- [Task instructions]: Skip the pictures and repeat each line of the data exactly.

- [Given material]:

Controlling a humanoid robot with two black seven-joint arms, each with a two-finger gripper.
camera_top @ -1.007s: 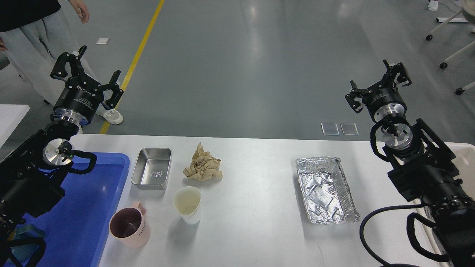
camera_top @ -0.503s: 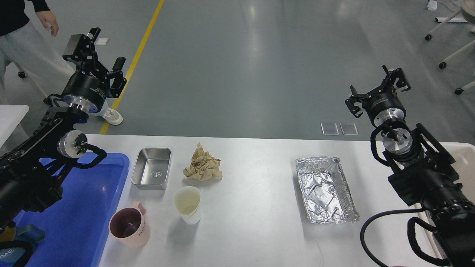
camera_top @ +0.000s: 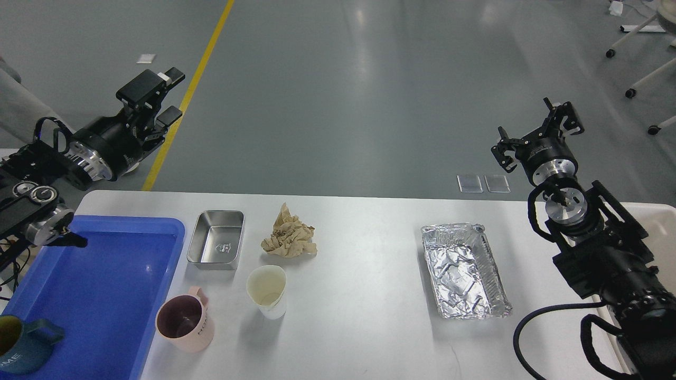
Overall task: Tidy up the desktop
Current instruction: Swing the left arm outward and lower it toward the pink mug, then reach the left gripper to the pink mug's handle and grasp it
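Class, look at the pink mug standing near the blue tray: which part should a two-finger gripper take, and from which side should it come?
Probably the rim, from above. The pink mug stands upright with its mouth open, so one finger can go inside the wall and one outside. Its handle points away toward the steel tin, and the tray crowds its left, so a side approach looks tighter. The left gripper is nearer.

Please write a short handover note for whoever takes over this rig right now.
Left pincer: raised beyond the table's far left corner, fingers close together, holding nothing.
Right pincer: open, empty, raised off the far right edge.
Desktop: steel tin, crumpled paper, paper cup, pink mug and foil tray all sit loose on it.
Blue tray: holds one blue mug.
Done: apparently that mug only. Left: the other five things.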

- [Solution for this exercise]:
Controlling a humanoid robot with two black seven-joint arms, each with a two-finger gripper.
camera_top @ -1.007s: 
camera_top @ -0.503s: 
camera_top @ +0.000s: 
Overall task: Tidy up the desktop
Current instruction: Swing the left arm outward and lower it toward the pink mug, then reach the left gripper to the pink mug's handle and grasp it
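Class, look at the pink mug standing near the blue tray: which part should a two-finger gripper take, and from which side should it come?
Probably the rim, from above. The pink mug stands upright with its mouth open, so one finger can go inside the wall and one outside. Its handle points away toward the steel tin, and the tray crowds its left, so a side approach looks tighter. The left gripper is nearer.

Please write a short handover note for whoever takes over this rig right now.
Left pincer: raised beyond the table's far left corner, fingers close together, holding nothing.
Right pincer: open, empty, raised off the far right edge.
Desktop: steel tin, crumpled paper, paper cup, pink mug and foil tray all sit loose on it.
Blue tray: holds one blue mug.
Done: apparently that mug only. Left: the other five things.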

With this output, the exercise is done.